Try it ->
Reprint all entries without any alteration.

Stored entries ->
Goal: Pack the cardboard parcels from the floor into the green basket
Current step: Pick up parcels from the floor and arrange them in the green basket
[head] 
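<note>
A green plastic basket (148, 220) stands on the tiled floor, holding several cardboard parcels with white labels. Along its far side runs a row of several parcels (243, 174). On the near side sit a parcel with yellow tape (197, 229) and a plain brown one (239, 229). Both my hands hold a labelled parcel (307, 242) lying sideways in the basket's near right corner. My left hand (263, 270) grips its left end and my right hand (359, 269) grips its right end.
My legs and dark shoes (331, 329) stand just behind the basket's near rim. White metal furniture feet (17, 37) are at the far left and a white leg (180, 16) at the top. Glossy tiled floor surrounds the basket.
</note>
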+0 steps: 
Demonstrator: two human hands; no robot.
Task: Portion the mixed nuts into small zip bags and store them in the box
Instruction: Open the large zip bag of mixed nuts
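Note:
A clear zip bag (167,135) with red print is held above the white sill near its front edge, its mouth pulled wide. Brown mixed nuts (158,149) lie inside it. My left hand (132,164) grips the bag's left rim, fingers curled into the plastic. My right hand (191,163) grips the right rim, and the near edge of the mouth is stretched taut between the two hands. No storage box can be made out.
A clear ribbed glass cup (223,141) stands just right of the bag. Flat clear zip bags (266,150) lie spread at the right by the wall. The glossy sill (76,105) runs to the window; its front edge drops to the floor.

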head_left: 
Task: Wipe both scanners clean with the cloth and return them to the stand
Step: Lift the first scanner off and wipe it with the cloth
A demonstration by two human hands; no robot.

Written response ->
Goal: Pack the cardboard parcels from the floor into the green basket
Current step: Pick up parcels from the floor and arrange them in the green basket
[head] 
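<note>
A green plastic basket (148, 220) stands on the tiled floor, holding several cardboard parcels with white labels. Along its far side runs a row of several parcels (243, 174). On the near side sit a parcel with yellow tape (197, 229) and a plain brown one (239, 229). Both my hands hold a labelled parcel (307, 242) lying sideways in the basket's near right corner. My left hand (263, 270) grips its left end and my right hand (359, 269) grips its right end.
My legs and dark shoes (331, 329) stand just behind the basket's near rim. White metal furniture feet (17, 37) are at the far left and a white leg (180, 16) at the top. Glossy tiled floor surrounds the basket.
</note>
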+0 steps: 
Demonstrator: two human hands; no robot.
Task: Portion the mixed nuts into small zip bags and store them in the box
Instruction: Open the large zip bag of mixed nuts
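Note:
A clear zip bag (167,135) with red print is held above the white sill near its front edge, its mouth pulled wide. Brown mixed nuts (158,149) lie inside it. My left hand (132,164) grips the bag's left rim, fingers curled into the plastic. My right hand (191,163) grips the right rim, and the near edge of the mouth is stretched taut between the two hands. No storage box can be made out.
A clear ribbed glass cup (223,141) stands just right of the bag. Flat clear zip bags (266,150) lie spread at the right by the wall. The glossy sill (76,105) runs to the window; its front edge drops to the floor.
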
head_left: 
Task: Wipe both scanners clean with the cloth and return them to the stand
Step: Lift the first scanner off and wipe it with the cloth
A demonstration by two human hands; no robot.

The exercise has been answered, and the work is done.